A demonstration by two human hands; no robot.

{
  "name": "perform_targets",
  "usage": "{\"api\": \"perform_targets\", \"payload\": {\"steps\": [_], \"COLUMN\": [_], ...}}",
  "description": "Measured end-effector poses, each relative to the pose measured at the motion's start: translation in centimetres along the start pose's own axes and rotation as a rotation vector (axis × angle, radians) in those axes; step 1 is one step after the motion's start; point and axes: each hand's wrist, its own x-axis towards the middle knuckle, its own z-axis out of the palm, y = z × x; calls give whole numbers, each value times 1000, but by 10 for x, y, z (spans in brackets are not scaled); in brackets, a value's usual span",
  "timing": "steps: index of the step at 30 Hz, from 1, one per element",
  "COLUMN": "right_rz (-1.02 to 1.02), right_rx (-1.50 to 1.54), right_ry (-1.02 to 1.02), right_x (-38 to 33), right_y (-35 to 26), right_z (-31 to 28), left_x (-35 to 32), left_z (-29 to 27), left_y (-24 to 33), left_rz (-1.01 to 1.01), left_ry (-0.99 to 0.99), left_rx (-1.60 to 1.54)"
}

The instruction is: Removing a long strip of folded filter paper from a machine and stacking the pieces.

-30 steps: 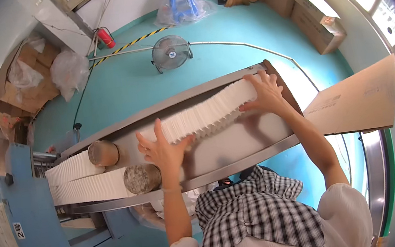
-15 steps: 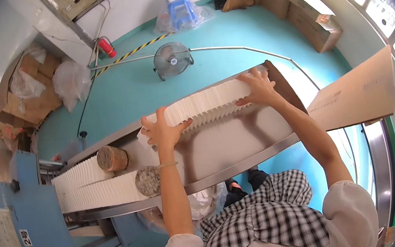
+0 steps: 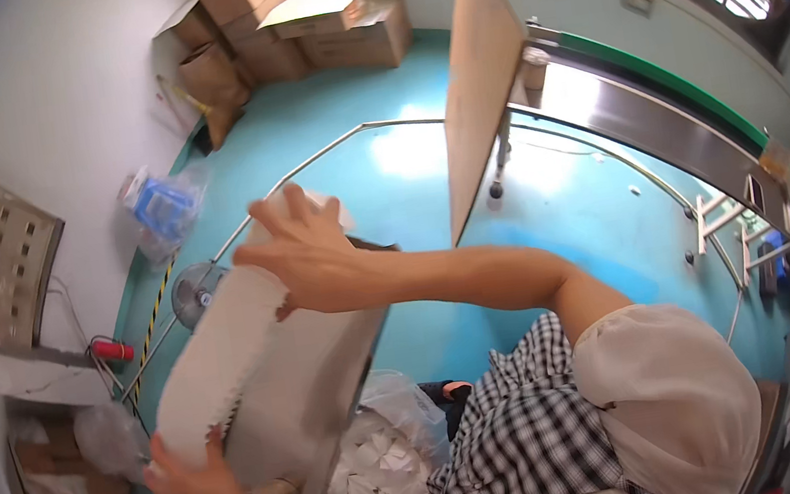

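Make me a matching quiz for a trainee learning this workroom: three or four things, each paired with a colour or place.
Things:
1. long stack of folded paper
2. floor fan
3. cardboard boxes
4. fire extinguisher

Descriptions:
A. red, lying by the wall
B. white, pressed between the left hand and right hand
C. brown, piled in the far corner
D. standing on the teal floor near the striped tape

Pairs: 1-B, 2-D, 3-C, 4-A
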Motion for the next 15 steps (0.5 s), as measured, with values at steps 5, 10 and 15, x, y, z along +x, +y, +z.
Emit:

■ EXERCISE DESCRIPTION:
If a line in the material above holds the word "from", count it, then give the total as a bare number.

■ PROBLEM SOLUTION:
2